■ Aim of the task
All of the data below needs to be set down again, exactly as shown.

■ Material provided
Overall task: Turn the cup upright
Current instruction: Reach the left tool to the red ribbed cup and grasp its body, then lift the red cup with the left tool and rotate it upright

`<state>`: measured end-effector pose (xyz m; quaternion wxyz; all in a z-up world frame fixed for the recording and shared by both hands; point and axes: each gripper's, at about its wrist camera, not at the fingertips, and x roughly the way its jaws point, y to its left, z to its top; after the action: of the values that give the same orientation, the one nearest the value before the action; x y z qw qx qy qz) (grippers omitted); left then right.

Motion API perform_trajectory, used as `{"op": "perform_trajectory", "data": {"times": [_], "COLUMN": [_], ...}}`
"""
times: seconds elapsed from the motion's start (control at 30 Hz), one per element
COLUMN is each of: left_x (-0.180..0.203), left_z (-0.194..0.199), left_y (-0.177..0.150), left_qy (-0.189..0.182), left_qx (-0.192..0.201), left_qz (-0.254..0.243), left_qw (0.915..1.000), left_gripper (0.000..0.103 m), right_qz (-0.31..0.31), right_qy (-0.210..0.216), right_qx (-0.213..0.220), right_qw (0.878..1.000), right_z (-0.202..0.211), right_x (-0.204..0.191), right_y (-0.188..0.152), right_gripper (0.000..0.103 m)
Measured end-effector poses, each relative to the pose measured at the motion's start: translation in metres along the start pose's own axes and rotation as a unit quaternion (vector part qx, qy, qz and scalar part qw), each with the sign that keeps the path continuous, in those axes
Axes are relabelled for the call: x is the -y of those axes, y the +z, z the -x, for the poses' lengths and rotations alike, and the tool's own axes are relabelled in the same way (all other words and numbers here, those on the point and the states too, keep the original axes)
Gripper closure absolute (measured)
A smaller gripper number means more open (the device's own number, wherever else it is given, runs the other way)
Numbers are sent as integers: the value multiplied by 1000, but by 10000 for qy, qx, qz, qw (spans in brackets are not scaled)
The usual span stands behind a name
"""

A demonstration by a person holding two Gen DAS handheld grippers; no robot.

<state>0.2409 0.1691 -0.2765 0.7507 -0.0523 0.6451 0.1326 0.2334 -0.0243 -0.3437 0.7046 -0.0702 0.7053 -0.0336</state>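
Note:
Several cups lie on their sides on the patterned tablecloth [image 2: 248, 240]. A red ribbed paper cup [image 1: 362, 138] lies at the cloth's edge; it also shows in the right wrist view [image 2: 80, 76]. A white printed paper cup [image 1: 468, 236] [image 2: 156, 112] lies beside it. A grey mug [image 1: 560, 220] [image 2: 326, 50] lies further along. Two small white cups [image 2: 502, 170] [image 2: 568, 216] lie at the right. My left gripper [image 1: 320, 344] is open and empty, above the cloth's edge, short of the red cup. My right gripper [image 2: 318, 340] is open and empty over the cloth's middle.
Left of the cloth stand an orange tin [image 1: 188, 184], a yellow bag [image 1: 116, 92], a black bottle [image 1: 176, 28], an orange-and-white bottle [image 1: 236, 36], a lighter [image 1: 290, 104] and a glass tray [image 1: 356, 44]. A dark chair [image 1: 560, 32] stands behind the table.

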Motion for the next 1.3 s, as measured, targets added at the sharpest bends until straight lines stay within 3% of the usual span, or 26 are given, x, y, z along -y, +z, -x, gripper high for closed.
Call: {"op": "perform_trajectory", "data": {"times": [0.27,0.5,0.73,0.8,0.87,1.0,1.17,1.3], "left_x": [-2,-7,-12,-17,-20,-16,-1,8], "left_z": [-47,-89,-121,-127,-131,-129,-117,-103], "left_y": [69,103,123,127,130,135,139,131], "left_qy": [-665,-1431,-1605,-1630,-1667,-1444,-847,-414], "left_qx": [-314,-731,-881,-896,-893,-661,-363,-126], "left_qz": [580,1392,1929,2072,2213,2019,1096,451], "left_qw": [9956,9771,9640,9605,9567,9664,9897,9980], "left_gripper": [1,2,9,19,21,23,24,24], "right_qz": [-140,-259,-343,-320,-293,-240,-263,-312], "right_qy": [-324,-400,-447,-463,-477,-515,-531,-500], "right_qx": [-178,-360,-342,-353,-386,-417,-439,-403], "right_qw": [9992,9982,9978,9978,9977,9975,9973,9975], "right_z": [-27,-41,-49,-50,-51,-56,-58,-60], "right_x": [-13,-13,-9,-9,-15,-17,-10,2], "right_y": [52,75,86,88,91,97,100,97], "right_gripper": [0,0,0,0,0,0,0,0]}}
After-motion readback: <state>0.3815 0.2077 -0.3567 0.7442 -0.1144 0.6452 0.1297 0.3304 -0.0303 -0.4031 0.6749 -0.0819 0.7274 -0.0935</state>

■ Result of the exercise
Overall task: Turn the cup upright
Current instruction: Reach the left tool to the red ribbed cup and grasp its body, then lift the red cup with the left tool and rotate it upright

`<state>`: measured end-effector pose (xyz m; quaternion wxyz; all in a z-up world frame fixed for the recording and shared by both hands; point and axes: each gripper's, at about its wrist camera, not at the fingertips, and x roughly the way its jaws point, y to its left, z to its top; after the action: of the values that give the same orientation, the one nearest the value before the action; x y z qw qx qy qz) (grippers omitted); left then right.

Motion API perform_trajectory, used as `{"op": "perform_trajectory", "data": {"times": [_], "COLUMN": [_], ...}}`
"""
times: seconds elapsed from the motion's start (control at 30 Hz), one per element
COLUMN is each of: left_x (-0.180..0.203), left_z (-0.194..0.199), left_y (-0.177..0.150), left_qy (-0.189..0.182), left_qx (-0.192..0.201), left_qz (-0.254..0.243), left_qw (0.915..1.000), left_gripper (0.000..0.103 m), right_qz (-0.31..0.31), right_qy (-0.210..0.216), right_qx (-0.213..0.220), right_qw (0.878..1.000), right_z (-0.202..0.211), right_x (-0.204..0.191), right_y (-0.188..0.152), right_gripper (0.000..0.103 m)
Measured end-effector poses, each relative to the pose measured at the motion's start: translation in metres along the start pose's own axes and rotation as a unit quaternion (vector part qx, qy, qz and scalar part qw), each with the sign that keeps the path continuous, in those axes
Axes are relabelled for the call: x is the -y of those axes, y the +z, z the -x, for the poses' lengths and rotations alike, and the tool's own axes are relabelled in the same way (all other words and numbers here, those on the point and the states too, keep the original axes)
Gripper closure absolute (measured)
A smaller gripper number means more open (the device's own number, wherever else it is given, runs the other way)
Numbers are sent as integers: the value multiplied by 1000, but by 10000 for qy, qx, qz, qw (spans in brackets are not scaled)
The usual span stands behind a name
"""

A demonstration by a person holding two Gen DAS handheld grippers; no robot.

<state>0.2409 0.1691 -0.2765 0.7507 -0.0523 0.6451 0.1326 0.2334 -0.0243 -0.3437 0.7046 -0.0702 0.7053 -0.0336</state>
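Note:
Several cups lie on their sides on the patterned tablecloth [image 2: 248, 240]. A red ribbed paper cup [image 1: 362, 138] lies at the cloth's edge; it also shows in the right wrist view [image 2: 80, 76]. A white printed paper cup [image 1: 468, 236] [image 2: 156, 112] lies beside it. A grey mug [image 1: 560, 220] [image 2: 326, 50] lies further along. Two small white cups [image 2: 502, 170] [image 2: 568, 216] lie at the right. My left gripper [image 1: 320, 344] is open and empty, above the cloth's edge, short of the red cup. My right gripper [image 2: 318, 340] is open and empty over the cloth's middle.
Left of the cloth stand an orange tin [image 1: 188, 184], a yellow bag [image 1: 116, 92], a black bottle [image 1: 176, 28], an orange-and-white bottle [image 1: 236, 36], a lighter [image 1: 290, 104] and a glass tray [image 1: 356, 44]. A dark chair [image 1: 560, 32] stands behind the table.
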
Motion for the next 1.3 s, as measured, targets added at the sharpest bends until straight lines stay within 3% of the usual span, or 26 are given, x, y, z along -y, +z, -x, gripper high for closed.
Call: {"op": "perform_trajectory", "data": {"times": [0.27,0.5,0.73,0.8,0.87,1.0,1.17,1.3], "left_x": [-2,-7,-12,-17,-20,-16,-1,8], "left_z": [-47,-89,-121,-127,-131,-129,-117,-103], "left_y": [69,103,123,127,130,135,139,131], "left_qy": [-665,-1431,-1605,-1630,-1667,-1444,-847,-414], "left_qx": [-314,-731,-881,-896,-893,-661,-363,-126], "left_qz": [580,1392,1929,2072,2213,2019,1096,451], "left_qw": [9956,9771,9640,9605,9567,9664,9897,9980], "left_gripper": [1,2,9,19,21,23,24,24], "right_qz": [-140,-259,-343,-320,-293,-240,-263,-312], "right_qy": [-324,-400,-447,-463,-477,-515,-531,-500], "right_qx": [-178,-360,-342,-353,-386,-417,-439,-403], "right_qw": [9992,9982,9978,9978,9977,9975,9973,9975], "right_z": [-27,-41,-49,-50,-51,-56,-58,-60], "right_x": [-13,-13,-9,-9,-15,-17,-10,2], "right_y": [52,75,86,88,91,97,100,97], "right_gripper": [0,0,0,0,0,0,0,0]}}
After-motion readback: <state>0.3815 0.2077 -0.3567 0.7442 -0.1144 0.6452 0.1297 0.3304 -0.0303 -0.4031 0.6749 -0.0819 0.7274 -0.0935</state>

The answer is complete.